**What is needed**. Beginning with the line that has "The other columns" and ending with the line that has "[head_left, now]", retype the entries below exactly, except for the pictures.
*** Material to process ***
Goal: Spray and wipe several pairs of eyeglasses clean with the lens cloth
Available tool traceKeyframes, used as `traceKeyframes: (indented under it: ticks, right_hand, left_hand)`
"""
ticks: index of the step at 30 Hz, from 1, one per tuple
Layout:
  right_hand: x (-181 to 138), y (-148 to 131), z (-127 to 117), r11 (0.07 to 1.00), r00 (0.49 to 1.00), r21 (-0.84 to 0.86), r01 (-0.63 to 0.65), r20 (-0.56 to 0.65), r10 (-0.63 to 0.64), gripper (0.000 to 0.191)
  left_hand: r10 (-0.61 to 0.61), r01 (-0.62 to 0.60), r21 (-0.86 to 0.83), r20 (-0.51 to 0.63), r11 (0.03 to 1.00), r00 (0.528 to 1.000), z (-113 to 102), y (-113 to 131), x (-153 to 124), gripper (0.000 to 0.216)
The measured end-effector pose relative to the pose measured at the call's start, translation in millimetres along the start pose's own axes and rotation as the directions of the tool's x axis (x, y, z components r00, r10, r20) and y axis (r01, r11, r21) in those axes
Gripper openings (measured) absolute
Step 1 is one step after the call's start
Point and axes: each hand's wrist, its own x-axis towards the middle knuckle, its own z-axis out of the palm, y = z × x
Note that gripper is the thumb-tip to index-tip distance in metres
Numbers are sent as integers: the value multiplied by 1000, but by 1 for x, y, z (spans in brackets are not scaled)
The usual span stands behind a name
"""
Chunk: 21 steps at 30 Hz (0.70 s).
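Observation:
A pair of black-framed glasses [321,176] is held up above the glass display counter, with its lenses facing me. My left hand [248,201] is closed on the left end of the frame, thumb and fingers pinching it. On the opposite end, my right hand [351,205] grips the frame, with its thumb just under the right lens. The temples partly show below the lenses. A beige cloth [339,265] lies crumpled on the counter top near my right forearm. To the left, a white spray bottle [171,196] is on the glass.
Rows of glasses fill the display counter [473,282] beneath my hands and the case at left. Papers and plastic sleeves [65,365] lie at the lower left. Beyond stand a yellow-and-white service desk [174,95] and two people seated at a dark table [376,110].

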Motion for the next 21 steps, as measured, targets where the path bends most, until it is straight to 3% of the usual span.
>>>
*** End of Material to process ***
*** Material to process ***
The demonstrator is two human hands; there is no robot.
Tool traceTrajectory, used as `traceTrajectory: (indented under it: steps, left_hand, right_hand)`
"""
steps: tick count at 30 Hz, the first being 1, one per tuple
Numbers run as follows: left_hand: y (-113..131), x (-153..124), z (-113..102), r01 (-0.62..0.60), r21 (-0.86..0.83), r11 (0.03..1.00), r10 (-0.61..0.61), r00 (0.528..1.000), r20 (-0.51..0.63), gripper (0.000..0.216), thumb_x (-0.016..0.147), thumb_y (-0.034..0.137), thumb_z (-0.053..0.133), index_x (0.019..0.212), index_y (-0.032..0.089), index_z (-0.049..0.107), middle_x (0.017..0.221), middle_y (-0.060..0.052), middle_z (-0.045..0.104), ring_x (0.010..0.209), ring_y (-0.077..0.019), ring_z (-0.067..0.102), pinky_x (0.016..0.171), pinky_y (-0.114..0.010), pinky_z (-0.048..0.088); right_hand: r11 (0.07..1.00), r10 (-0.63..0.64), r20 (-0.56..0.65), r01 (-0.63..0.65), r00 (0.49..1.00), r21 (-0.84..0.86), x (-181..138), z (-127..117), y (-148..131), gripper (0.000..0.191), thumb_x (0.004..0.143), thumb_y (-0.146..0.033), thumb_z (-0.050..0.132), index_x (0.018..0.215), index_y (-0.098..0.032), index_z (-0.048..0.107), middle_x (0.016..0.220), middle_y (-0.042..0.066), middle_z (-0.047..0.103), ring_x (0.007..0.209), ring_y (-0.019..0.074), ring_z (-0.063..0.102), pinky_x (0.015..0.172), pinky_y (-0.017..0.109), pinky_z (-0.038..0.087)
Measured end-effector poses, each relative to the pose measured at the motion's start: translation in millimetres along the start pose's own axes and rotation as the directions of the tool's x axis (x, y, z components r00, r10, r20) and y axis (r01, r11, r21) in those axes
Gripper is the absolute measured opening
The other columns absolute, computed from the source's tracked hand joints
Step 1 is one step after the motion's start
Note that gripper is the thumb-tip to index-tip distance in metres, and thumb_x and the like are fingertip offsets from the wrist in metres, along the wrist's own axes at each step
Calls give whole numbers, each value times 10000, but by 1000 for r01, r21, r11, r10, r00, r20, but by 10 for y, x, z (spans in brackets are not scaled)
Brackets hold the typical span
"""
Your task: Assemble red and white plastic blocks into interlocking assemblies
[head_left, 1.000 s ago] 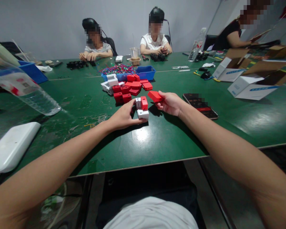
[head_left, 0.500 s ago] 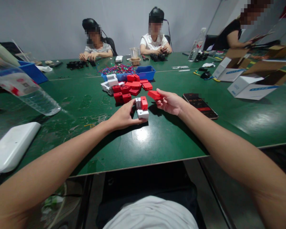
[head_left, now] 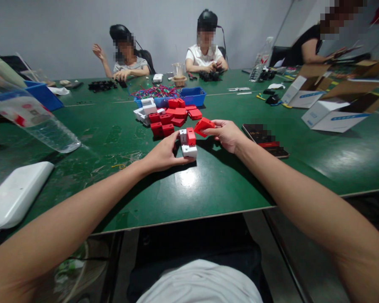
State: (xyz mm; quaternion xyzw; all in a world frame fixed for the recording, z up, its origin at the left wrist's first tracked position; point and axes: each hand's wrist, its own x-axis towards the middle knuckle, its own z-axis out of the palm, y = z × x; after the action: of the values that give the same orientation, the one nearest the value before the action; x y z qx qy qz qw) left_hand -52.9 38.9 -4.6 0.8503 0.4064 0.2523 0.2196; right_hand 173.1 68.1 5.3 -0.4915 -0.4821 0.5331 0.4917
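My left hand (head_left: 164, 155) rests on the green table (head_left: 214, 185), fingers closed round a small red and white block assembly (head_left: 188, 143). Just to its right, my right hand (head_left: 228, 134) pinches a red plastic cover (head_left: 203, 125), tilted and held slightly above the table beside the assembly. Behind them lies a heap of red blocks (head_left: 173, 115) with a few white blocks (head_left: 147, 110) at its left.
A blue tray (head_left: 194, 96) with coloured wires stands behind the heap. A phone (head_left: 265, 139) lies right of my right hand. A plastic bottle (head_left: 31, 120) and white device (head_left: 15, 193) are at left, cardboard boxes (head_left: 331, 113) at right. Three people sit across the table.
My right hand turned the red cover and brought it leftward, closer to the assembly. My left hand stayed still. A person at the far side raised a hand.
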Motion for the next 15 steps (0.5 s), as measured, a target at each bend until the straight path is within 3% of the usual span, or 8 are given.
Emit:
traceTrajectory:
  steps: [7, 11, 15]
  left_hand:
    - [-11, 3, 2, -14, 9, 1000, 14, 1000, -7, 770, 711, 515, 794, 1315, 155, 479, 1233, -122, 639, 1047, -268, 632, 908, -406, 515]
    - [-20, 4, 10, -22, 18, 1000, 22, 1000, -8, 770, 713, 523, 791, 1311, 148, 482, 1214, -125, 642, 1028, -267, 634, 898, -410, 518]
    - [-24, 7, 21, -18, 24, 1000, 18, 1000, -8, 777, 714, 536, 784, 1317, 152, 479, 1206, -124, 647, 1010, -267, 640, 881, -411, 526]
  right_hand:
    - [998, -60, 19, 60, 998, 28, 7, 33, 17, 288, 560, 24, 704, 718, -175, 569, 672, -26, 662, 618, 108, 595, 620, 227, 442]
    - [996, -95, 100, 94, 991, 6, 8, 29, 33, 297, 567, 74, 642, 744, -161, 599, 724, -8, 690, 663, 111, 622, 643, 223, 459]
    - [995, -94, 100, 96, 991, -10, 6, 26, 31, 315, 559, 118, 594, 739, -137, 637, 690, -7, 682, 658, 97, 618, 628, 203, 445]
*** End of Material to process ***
**Solved exercise**.
The other columns absolute, computed from the source's tracked hand joints
Step 1 is one step after the motion's start
Note that gripper is the thumb-tip to index-tip distance in metres, and thumb_x and the like are fingertip offsets from the wrist in metres, along the wrist's own axes at each step
Calls give whole numbers, each value times 10000, but by 1000 for r01, r21, r11, r10, r00, r20, but by 10 for y, x, z (spans in brackets are not scaled)
Brackets hold the typical span
"""
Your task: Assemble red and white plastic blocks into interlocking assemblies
[head_left, 1.000 s ago] 
[head_left, 0.500 s ago] 
[head_left, now] 

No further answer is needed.